● **Try it**
Nothing but the lines from the first line of the material below through the line that holds "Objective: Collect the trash" should be set down, exactly and with pictures left out.

● **Data block**
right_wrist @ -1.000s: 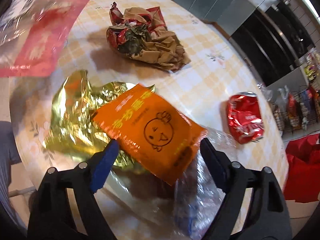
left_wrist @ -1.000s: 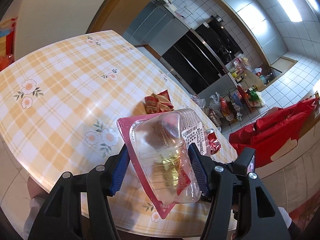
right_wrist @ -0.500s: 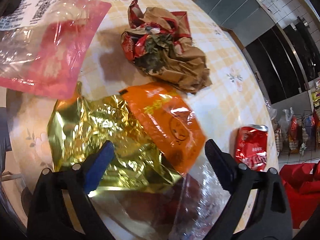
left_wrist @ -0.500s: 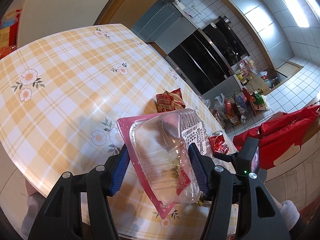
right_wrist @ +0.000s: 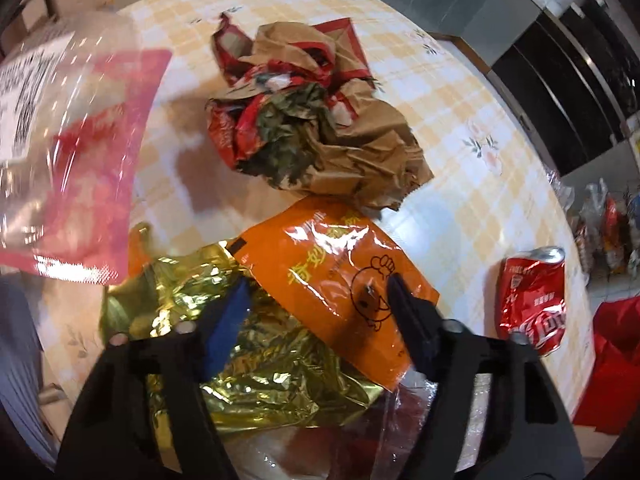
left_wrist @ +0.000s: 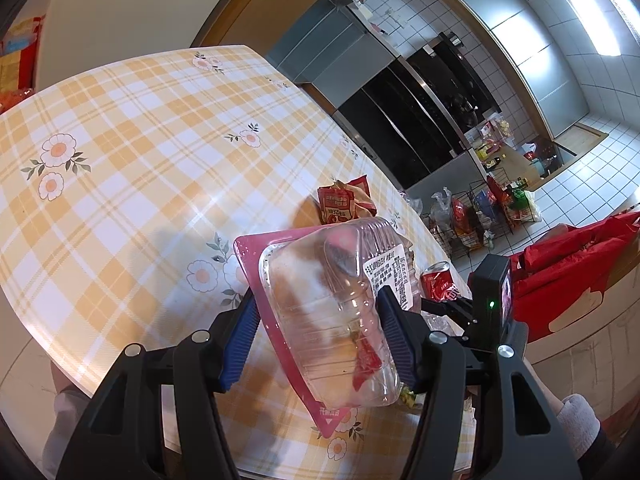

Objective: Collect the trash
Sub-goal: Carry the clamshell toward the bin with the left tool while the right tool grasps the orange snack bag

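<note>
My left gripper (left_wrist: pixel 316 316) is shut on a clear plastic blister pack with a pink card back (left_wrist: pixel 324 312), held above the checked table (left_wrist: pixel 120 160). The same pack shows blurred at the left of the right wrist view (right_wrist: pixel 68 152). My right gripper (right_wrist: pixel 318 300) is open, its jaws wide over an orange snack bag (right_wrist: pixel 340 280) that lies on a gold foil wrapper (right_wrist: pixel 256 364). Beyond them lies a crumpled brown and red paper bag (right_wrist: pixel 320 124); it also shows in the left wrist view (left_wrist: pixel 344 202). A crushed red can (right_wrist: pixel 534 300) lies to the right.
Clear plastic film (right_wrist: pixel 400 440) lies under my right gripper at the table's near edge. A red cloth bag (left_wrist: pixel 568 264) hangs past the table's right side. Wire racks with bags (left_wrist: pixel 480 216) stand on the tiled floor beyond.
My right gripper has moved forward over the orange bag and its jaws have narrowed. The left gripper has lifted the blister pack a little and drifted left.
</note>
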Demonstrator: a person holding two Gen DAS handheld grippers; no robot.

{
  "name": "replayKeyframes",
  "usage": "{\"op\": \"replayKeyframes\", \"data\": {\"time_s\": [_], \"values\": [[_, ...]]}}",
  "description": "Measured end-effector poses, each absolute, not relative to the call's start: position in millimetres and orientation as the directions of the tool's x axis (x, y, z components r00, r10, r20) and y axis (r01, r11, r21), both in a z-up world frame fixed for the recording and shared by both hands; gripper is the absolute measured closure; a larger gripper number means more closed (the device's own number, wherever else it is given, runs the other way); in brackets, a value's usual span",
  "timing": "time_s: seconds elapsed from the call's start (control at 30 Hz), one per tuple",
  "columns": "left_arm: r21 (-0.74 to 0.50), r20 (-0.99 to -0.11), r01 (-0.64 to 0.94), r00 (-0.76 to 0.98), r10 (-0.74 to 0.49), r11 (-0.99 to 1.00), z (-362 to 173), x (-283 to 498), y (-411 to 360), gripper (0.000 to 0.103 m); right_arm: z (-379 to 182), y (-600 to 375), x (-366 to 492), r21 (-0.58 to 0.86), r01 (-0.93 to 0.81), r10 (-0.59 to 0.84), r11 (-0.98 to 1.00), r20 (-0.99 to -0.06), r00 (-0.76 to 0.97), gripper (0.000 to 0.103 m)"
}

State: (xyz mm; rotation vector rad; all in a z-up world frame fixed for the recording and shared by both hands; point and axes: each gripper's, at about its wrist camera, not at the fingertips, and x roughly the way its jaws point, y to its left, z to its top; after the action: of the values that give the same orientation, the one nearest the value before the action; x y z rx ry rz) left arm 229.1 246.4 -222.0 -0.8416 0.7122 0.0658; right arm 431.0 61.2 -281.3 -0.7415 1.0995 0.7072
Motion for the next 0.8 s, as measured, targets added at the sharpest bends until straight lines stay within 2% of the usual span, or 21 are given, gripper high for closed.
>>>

● **Answer to this task**
right_wrist @ -1.000s: 
left_wrist @ -1.000s: 
right_wrist @ -0.500s: 
left_wrist @ -0.500s: 
right_wrist @ +0.000s: 
left_wrist @ +0.000s: 

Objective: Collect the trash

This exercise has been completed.